Paying it forward follows the core concept of public money going to services that are not needed immediately by all, but by certain people at certain times of their lives. Paying it backwards works on the same core concept, but in reverse, contributing to services needed at a certain time of people’s lives (namely the formative years of their adult lives), under the impression that once those services are no longer needed post-graduation, they will then begin to contribute to subsidize the cost of education for the generations that follow them.

The politics surrounding the proposed educational subsidies would be an admittedly tricky field to navigate. Consider a 40-year-old adult who worked their way through college (back when the cost of education was reasonable) and began their career immediately after. “Why should I pay for them when I had to do it by myself?” would seem to be the logical response to this proposal. But we have established that the bubble is unsustainable, and we know that it is leaving a detrimental impact on society. At some point, some generation needs to step up. Why can’t it be ours?

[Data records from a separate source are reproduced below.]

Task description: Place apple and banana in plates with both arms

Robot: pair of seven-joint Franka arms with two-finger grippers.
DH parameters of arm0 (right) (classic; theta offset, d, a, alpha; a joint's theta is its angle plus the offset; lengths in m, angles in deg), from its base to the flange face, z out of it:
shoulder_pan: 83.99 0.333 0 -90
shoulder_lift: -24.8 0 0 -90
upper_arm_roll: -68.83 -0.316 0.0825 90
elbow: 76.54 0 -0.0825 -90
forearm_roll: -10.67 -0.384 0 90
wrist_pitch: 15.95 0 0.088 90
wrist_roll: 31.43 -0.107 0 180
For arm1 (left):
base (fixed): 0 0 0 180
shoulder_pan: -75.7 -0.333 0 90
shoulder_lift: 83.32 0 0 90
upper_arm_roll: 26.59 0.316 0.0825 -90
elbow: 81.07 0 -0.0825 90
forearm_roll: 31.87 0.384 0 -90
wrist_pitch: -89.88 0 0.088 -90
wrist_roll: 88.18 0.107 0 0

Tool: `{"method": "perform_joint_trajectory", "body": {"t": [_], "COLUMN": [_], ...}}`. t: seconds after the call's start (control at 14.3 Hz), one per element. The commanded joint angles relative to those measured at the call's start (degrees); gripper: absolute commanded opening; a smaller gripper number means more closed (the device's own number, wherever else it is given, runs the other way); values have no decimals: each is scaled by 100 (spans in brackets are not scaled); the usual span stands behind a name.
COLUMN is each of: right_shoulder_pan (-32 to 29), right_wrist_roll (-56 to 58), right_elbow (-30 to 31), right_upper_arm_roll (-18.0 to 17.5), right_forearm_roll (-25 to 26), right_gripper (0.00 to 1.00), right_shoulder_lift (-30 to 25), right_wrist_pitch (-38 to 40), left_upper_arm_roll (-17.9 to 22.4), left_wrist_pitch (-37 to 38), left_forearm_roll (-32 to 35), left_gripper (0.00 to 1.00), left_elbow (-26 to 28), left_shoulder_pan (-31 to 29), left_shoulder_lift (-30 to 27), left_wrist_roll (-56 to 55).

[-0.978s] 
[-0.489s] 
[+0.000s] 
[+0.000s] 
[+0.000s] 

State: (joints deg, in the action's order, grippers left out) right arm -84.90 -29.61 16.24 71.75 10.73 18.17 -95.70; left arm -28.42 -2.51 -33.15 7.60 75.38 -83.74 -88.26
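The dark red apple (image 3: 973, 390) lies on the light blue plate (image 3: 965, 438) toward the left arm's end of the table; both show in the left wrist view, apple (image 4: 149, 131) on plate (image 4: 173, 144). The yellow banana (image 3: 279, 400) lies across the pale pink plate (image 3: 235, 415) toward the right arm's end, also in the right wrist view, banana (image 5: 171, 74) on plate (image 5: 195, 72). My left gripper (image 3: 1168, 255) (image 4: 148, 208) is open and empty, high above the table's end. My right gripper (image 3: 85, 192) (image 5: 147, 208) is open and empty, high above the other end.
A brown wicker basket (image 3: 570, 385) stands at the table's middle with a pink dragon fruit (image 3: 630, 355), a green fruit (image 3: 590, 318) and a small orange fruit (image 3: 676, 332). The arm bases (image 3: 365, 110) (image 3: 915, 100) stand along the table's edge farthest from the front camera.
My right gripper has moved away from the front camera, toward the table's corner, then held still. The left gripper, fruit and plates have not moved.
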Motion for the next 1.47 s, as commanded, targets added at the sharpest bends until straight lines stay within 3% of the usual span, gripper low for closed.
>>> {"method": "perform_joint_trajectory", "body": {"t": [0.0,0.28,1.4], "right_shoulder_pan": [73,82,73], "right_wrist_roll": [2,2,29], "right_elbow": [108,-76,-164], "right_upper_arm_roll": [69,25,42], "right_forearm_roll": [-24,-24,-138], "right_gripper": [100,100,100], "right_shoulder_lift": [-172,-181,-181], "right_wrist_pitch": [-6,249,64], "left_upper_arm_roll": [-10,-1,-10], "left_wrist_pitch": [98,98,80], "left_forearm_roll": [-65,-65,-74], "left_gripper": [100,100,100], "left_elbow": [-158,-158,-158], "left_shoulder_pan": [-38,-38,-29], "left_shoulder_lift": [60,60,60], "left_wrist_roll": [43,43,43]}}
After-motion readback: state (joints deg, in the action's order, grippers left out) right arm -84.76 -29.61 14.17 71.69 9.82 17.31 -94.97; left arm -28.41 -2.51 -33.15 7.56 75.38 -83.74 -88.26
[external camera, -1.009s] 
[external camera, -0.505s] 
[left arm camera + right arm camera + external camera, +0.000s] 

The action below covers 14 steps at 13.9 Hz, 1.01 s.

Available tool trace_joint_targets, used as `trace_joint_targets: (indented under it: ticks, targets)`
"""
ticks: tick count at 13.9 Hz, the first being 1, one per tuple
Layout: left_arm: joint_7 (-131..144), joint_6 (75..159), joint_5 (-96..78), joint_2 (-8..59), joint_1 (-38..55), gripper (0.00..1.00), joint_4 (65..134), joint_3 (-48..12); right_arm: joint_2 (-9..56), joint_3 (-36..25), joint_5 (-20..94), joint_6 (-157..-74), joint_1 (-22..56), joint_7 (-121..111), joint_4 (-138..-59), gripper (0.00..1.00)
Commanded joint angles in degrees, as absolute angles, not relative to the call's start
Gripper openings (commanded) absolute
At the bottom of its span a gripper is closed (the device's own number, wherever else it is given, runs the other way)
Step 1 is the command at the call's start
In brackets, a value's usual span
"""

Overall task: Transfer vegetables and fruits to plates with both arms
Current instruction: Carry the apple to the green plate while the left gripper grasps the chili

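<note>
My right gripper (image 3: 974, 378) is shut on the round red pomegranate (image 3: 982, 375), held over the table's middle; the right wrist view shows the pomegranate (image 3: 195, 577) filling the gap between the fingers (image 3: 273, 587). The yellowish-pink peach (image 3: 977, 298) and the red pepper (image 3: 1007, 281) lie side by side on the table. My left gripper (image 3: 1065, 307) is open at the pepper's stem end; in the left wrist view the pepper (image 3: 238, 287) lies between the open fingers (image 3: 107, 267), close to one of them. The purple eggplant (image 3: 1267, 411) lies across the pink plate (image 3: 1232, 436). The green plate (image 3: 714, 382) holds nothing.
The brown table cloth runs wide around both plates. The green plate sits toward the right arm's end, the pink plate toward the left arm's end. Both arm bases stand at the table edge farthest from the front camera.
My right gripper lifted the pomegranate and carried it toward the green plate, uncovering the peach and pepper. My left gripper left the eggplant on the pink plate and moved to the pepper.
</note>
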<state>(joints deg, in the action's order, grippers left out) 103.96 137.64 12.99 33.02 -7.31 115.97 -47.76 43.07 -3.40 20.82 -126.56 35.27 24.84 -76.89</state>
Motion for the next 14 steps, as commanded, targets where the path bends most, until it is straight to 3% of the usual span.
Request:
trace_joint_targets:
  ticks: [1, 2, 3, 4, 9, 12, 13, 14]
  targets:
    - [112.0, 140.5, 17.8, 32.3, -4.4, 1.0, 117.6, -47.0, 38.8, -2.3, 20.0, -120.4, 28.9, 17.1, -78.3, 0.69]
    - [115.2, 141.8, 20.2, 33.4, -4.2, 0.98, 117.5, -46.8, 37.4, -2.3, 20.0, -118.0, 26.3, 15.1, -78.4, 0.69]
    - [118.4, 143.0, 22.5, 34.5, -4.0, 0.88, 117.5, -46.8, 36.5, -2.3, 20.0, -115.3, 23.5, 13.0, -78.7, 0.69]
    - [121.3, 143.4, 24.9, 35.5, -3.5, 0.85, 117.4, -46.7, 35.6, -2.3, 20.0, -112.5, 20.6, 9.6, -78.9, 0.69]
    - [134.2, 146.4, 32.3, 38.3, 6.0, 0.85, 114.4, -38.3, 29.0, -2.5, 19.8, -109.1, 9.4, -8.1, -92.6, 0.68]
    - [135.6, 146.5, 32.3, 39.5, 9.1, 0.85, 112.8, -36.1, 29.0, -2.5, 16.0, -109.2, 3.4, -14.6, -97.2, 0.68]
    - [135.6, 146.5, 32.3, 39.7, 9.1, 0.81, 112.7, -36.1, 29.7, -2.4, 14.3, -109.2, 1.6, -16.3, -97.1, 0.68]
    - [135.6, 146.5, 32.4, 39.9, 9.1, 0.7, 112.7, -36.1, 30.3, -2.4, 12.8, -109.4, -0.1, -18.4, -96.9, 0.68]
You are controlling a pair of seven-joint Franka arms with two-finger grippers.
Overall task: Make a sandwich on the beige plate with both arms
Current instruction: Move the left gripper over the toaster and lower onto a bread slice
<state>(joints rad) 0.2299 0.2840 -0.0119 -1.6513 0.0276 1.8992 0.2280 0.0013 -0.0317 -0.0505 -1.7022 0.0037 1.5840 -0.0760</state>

The point is not one of policy, but one of scale. There are numerous ways that the issue could be solved (flat tax increase, closing tax loopholes, payroll deductions after graduation, etc.), and all of them could work if implemented properly. The important aspect is how incredibly manageable this problem is when placed within the economy of the United States, especially when contrasted with the benefits that the proposed system would serve to society.

References:

[1] Lucca, D. (2015). Staff Report – Credit Supply and the Rise in College Tuition: Evidence from the Expansion in Federal Student Aid Programs. New York, New York: New York Federal Reserve.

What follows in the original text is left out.